If $(X, Y)$ is any coupling of $(\mu, \nu)$ then $\norm{\mu - \nu}_\TV \leq \P( X \neq Y )$.
Proof: Suppose $(X, Y)$ is a coupling of $(\mu, \nu)$. For any $A \subseteq \mathcal X$, note \begin{equation} \mu(A) - \nu(A) = \P(X \in A) - \P(Y \in A) \leq \P(X \in A, Y \not\in A) \leq \P(X \neq Y) \,. \end{equation} Now choose $A = \set{x \in \mathcal X \st \mu(x) > \nu(x)}$ and note \begin{equation} \norm{\mu - \nu}_\TV = \frac{1}{2} \paren[\big]{ \mu(A) - \nu(A) + \nu(A^c) - \mu(A^c) } = \mu(A) - \nu(A) \end{equation} to conclude the proof.
Proposition 14. There exists a coupling of $(\mu, \nu)$ such that $\norm{\mu - \nu}_\TV = \P( X \neq Y)$.
Proof sketch: Let $\delta = \norm{\mu - \nu}_\TV$. If $\delta \in (0, 1)$, let $A = \set{\mu > \nu}$ be as above and define \begin{equation} p(x) = \frac{1}{\delta} (\mu(x) - \nu(x)) \one_A(x)\,, \quad q(x) = \frac{1}{\delta} (\nu(x) - \mu(x)) \one_{A^c}(x)\,, \quad \gamma(x) = \frac{1}{1 - \delta} (\mu(x) \wedge \nu(x))\,, \end{equation} and check that $p, q$ and $\gamma$ are all probability distributions. Now flip a biased coin that lands heads with probability $\delta$. If the coin lands heads, we choose $X \sim p$ and $Y \sim q$ independently. If the coin lands tails, we choose $X = Y \sim \gamma$. Now check that $(X, Y)$ is a coupling of $(\mu, \nu)$ and $\P(X \neq Y) = \delta = \norm{\mu - \nu}_\TV$.
Finally, if $\delta = 0$ or $\delta = 1$ find an appropriate coupling to conclude the proof.

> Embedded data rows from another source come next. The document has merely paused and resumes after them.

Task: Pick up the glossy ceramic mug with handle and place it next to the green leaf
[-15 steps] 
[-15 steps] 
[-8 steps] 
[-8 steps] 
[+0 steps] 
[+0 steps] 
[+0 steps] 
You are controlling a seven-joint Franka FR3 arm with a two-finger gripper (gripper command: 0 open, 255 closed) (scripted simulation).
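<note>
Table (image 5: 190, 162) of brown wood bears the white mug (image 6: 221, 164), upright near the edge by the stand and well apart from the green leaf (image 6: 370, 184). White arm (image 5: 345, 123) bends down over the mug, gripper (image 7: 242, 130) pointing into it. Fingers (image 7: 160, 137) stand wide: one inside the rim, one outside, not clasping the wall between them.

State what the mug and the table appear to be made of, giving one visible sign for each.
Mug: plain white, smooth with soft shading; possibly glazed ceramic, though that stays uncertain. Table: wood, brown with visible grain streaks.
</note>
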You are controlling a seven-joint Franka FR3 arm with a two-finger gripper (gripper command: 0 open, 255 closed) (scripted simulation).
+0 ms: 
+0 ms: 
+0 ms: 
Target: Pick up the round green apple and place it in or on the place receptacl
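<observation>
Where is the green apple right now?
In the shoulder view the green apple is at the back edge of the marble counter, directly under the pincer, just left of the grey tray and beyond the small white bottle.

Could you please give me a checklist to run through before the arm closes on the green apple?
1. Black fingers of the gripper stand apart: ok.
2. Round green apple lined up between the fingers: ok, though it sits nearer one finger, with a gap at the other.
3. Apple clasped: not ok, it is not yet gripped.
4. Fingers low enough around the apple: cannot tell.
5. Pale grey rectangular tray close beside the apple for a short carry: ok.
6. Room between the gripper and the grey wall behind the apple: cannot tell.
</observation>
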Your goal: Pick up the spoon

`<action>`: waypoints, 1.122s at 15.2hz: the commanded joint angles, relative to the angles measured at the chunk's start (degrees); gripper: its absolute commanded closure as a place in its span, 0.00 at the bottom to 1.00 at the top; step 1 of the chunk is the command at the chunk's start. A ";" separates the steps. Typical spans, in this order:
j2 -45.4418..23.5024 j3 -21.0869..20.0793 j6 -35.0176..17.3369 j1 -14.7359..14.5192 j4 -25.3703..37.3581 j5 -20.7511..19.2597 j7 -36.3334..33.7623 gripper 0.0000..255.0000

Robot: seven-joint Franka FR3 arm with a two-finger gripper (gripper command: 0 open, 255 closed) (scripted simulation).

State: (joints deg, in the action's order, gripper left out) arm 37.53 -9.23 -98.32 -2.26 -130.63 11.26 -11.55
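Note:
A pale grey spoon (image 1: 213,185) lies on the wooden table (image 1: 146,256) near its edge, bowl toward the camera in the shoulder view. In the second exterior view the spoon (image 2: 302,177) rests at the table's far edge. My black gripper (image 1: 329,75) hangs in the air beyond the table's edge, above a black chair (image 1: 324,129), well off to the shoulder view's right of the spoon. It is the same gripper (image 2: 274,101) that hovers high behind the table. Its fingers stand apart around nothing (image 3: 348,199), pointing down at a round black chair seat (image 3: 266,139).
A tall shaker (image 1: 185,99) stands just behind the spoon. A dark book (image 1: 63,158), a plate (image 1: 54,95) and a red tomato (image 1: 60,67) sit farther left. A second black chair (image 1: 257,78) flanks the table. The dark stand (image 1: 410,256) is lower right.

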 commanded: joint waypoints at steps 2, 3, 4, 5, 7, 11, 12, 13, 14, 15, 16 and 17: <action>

Proof of Theorem 5 : For any $A \subseteq X$, and any $x, y \in \mathcal X$ note \begin{equation} \norm{\delta_x P^n - \delta_y P^n}_\TV \leq \P^{x, y}(X_n \neq Y_n) = \P^{x, y}( \tau_\cpl > n )\,. \end{equation} Hence for any $x \in \mathcal X$, \begin{equation} \norm{\delta_x P^n - \pi}_\TV = \norm[\Big]{ \delta_x P^n - \sum_y \pi(y) \delta_y P^n } = \norm[\Big]{ \sum_y \pi(y) \paren[\big]{ \delta_x P^n - \delta_y P^n } } \leq \max_y \P^{x, y}( \tau_\cpl > n ) \,. \end{equation} Taking the max over $x$ concludes the proof.